About that time Father Merlin had news brought him. Runners came to the White Lodge in the forest, where Merlin was to be found sitting on a stool by the pond, fishing; or kneeling in the hall before a little wooden cross that he had hung on a peg in one of the oak posts. Every hour he might be found kneeling there, eyes closed, a smile on his harsh face, looking as though he had prayed for the souls of men and saw the Great Ones of Heaven descending instantly to succour the poor.
The runners came from north, east, and west. Each man had much the same message to give to Father Merlin, and he would listen with a rapt look and then return the fellow his blessing.
“Peace to you, my son. Assuredly, God and St. Francis have remembered the poor.”

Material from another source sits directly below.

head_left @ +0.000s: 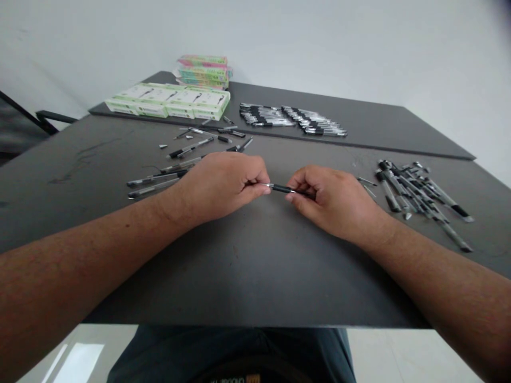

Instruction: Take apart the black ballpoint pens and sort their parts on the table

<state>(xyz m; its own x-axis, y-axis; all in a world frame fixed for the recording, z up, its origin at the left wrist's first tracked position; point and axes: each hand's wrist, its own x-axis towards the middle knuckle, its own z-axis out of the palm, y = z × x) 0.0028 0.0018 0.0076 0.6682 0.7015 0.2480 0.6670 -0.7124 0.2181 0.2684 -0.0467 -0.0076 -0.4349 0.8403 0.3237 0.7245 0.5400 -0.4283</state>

Merlin knew what he knew as he took his walks in the forest, a thin, grey figure in a great, green world. He would pause upon the hills, and look east and west, his hood turned back, his eyes gleaming, his broad nostrils sniffing the air. Father Merlin had been a villein’s son, and all the fierce, sneering spirit of the man sprang back with a snarl of hatred from those who ruled by right of birth. A hundred hungers and humiliations lay on him like a hair shirt. He chafed to tear the pomp from the lords’ shoulders and to fling it as a cape of freedom over the poor, though the noble’s purse might find its way into St. Francis’s wallet and his power into St. Francis’s hand.
He cried aloud as the west wind came up the slope of the hill, and blew his grey frock about his knotty knees.
“Blow, wind, blow! The poor shall trample Mammon into the mud!”
Much such a cry as Merlin’s had gone through all the land, and the men of the fields had heard it and lifted their heads—brown waters running together in flood time from every ditch and stream. The carter had left his horses; the woodman had shouldered his axe and left the oak bark but half stripped for the tanner; the serf had set his scythe upon a pole; the smith had shouldered his hammer; the charcoal burner had forgotten his fire. Everywhere they gathered, these brown men, with a murmur like the rustling of dead leaves when a great host marches to battle along a woodland road in autumn. Their mouths were uttering strange new words, “The Commons and the King!”
A stupor of fear had seized on all those who ruled. The lords and gentry had shut themselves up in their castles and houses, or ridden off out of the way of the wind. Doors were barred, bridges raised, shutters bolted. Reeves, clerks, tax-gatherers, hid themselves in cellars and hay-lofts. Women shivered and lay awake at night. The suddenness of the thing had astonished the gentles as though the brown earth were heaving under their feet. Knights who had fought in the French wars sat sullenly at home, too proud, perhaps, to risk the pride of the sword against the insolence of a smith’s hammer or a labourer’s flail. The ignoble many had risen against the arrogant few, and the arrogance was with the mob for the moment.
It was a wild May, both in wind and temper. The hawthorn bloom was scattered like snow, and late frosts nipped even the young bracken. The north wind roared out of a hard blue sky, making the green world shiver, and bringing Berserk steel into the painted pleasance of spring. The mood of the hind suited the mood of the weather. The fields were empty, and the men who should have laboured there were running like madmen hither and thither. The cold spell out of the north seemed to have given a rougher edge to the boorish temper, making it remember the mud and rain in the winter fields, the sour food at home in the draughty clay-daubed cottage; while Master Gentleman sat in his stone house before the fire under the great chimney, and drank hot Spanish wines, and had furs to draw about him. The wolf spirit was abroad. These men of the fields were drunk with years of envy, hatred, and sullen anger; they raged through the country-side, plundering cellars and larders, tearing down the banks of fish ponds, breaking mill wheels, cutting down orchard trees, emptying granaries and dovecots, killing deer, and harrying warrens. Pride of birth was taken by the beard, mocked, and treated to the savage horse-play of these men of the soil.